Fast-Charging Lithium-Ion Batteries Enabled by Magnetically Aligned Electrodes

With the increasing popularity of electric transportation over the past several years, fast-charging lithium-ion batteries are highly demanded for shortening electric vehicles' charging time. Extensive efforts have been made on material development and electrode engineering; however, few of them are scalable and cost-effective enough to be potentially incorporated into the current battery production. Here, we propose a facile magnetic templating method for preparing LiFePO4 (LFP) cathodes with vertically aligned graphene sheets to realize fast-charging properties at a practical loading of 20 mg cm–2. Graphene sheets decorated with Fe3O4 nanoparticles can be responsive to an external magnetic field and can maintain their vertical alignment during the electrode fabrication process.

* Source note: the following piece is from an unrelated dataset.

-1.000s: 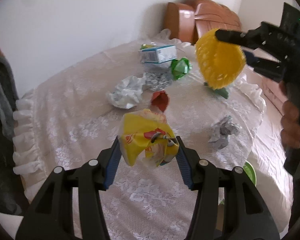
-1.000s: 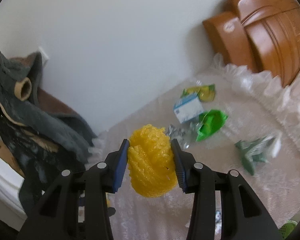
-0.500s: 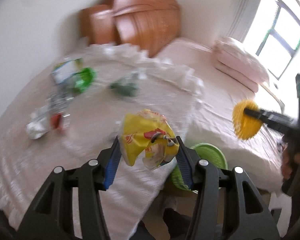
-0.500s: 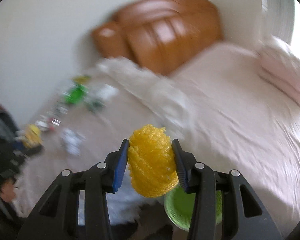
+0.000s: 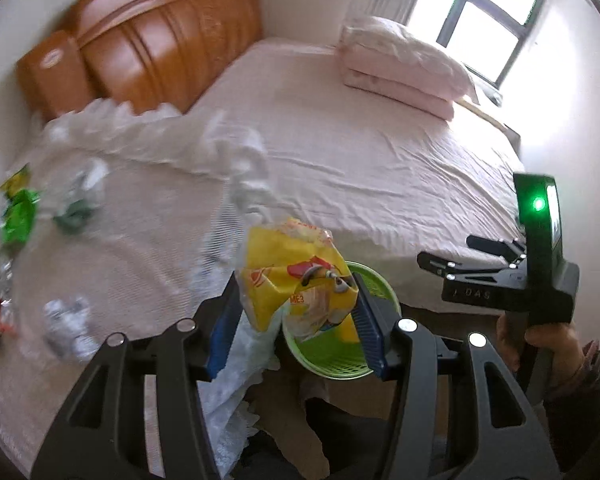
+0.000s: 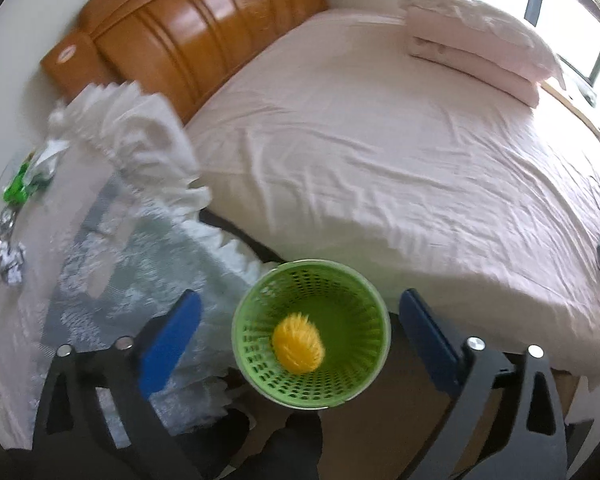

The vertically aligned graphene provides the magnetized LFP electrodes (m-LFP) with simultaneously improved electron and lithium-ion transport properties, achieving 110 and 76 mA h g–1 at 3C and 4C, respectively. Furthermore, magnetized Fe3O4 (m-Fe3O4) anodes were also prepared via the magnetic templating method to vertically align the Fe3O4 nanosheets inside, which outperforms the conventional graphite anodes at a high rate of 3C. Finally, by pairing the magnetized LFP cathode and Fe3O4 anode, we demonstrate the simultaneous fast-charging properties and good cycling stability in the m-LFP||Fe3O4 full cells. This study not only provides an effective methodology for achieving vertically aligned structures which can potentially be incorporated into industrial manufacturing but also brings insightful considerations for designing scalable fast-charging energy storage systems.